Gov’t Mule: The Georgia Bootleg Box

Evil Teen/Hard Head
Five years after signing on with the Allman Brothers in 1989, guitarist Warren Haynes and bassist Allen Woody joined drummer Matt Abts for an inspired side project. Like the Allmans, Gov’t Mule were rooted in Southern-fried blues and rock and roll. But the Mule was more raw, stripped down but able to roar, with hard-whomping rhythm attacks and Technicolor molten lava guitar explosions. That sound, like an oncoming freight train, is in full effect on The Georgia Box six discs’ worth of classic material, recorded live and unfiltered in April 1996 in the Peach State. It feels like all highlights, all the time.

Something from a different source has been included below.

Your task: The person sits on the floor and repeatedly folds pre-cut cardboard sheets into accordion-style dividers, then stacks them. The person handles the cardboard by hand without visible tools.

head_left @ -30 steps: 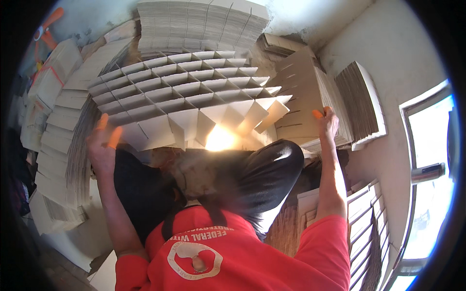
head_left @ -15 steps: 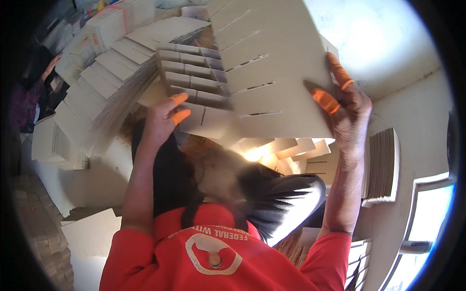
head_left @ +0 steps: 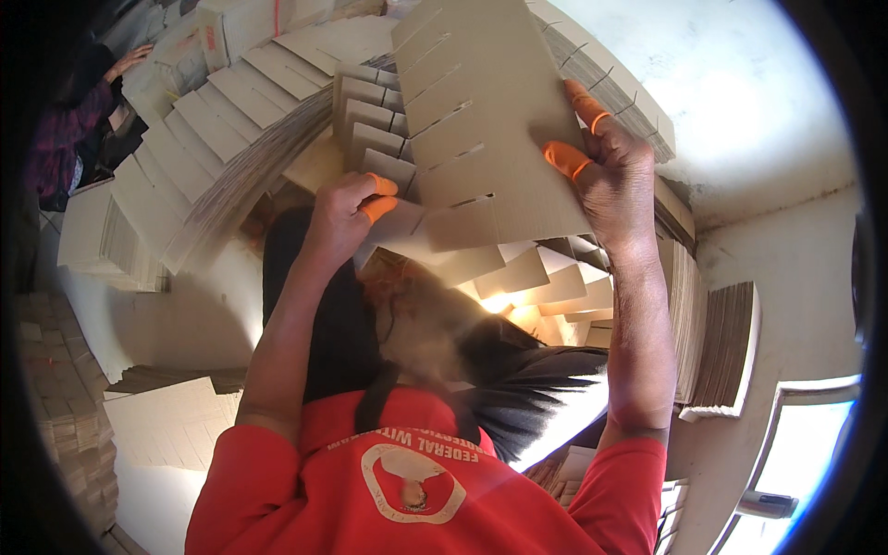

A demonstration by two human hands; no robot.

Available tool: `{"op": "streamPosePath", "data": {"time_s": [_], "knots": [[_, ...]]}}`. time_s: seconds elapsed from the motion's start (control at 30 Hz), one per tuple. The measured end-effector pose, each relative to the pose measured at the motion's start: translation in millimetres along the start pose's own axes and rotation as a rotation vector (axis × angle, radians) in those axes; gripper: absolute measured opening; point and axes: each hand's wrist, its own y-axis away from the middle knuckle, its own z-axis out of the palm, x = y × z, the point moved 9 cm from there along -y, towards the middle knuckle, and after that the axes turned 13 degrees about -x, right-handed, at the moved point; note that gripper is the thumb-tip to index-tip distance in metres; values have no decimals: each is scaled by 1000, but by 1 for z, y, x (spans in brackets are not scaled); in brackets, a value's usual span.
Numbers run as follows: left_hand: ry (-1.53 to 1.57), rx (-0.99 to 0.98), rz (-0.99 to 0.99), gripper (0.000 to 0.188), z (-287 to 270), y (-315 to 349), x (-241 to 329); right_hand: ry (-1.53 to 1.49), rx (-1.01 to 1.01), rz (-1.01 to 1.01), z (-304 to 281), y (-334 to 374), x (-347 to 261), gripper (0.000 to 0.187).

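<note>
A large slotted cardboard sheet (head_left: 518, 120) is tilted up in front of me. My right hand (head_left: 618, 180) grips its right edge between thumb and forefinger, both in orange finger covers. Left of the sheet, a row of narrow upright cardboard strips (head_left: 377, 118) meets its slotted edge; whether they are seated in the slots I cannot tell. My left hand (head_left: 344, 215), also with orange covers on two fingers, pinches the nearest cardboard strip (head_left: 398, 222) at its left end.
Curved rows of stacked cardboard sheets (head_left: 213, 129) lean at the left. More slotted sheets (head_left: 629, 102) stand behind my right hand, another stack (head_left: 726, 342) at the right wall. Fanned cardboard pieces (head_left: 546, 282) lie beyond my knee. Another person (head_left: 74, 139) is at the far left.
The large sheet and my right hand have shifted left, uncovering the slotted stack behind. My left hand has moved right, and the strips now sit at a sharper slant to the sheet.
</note>
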Motion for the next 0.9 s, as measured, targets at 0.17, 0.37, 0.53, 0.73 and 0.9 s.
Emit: {"op": "streamPosePath", "data": {"time_s": [0.17, 0.37, 0.53, 0.73, 0.9], "knots": [[5, -9, 19, 19, 0, -2, 0, -35, -9, 33, 0, -6, 7, 49], [13, -10, 35, 19, 1, -4, 0, 116, -67, 24, 11, -17, 5, 45], [34, -1, 21, 19, 2, -3, -4, 29, -67, 38, 11, -18, -8, 44], [38, -4, 40, 19, 3, -3, -6, 138, -102, 57, 25, -14, 3, 48], [55, 4, 56, 18, 3, -6, -4, 95, -198, 101, 31, -23, -13, 45]]}}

At the Georgia Theatre, the young Mule offers a particularly fierce pairing of signature cruncher “Mule” with Bo Diddley’s “Who Do You Love,” and, later, Lowell George’s “Spanish Moon,” with Derek Trucks, at 16, already playing slide guitar like a grown man. They kick off their show at The Roxy with the rolling riffs of “Blind Man in the Dark,” another signature song, and hint at their jazz and fusion influences on “Trane” and “Thelonius Beck.” And at the Elizabeth Reed Music Hall, Haynes digs deep on a particularly soulful version of Blind Faith’s “Presence of the Lord.”